In her recent book, entitled Grit: The Power of Passion and Perseverance, Angela Duckworth summarizes her career of research regarding the role of grit in personal success. Duckworth, a psychologist and researcher at the University of Pennsylvania, has found that, while both are important, grit outperforms talent over time. She relates, among many other stories, her experience teaching math in middle and high school, and in particular the career of a ninth grade math student named David Luong.
"…some of the students I expected to excel, because math came so easy to them, did worse than their classmates. On the other hand, some of my hardest workers were consistently my highest performers on tests and quizzes.
One of these very hard workers was David Luong.
David was in my freshman algebra class… The students in my class hadn’t scored high enough on Lowell’s math placement exam to get into the accelerated track.
David didn’t stand out at first… But I soon noticed that every time I graded an assignment, David had turned in perfect work. He aced my quizzes and tests. When I marked one of his answers as incorrect, it was more often my error than his. And wow he was just so hungry to learn. In class, his attention was rapt. After class, he’d stay and ask, politely, for harder assignments."

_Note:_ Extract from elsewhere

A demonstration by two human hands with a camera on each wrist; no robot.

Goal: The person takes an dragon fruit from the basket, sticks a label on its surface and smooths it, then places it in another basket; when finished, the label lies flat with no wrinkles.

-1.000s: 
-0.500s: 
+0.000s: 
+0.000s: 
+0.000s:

Duckworth’s student David struggled at first when he switched into a more accelerated math class: “His first math test came back with a D.” But he learned from the experience. Said David: “I knew it was done. I knew I had to focus on what to do next… I basically tried to figure out, you know, what I did wrong. What I needed to do differently.”
"By senior year, David was taking the harder of Lowell’s two honors calculus courses. That spring, he earned a perfect 5 out of 5 on the Advanced Placement exam.
After Lowell, David attended Swarthmore College, graduating with dual degrees in engineering and economics…. Two years ago, David earned a PhD in mechanical engineering from UCLA. Today, he is an engineer at the Aerospace Corporation. Quite literally, the boy who was deemed “not ready” for harder, faster math classes is now a 'rocket scientist.' "
This concept of grit can give a different and empowering meaning to the end of your spring semester and its final exams, SATs and ACTs. Rather than over-stressing the victories or the disappointments, use these challenges to keep developing yourself, to keep making the most of your mind. The victories you can achieve from a lifetime of passion and perseverance can be quite stunning.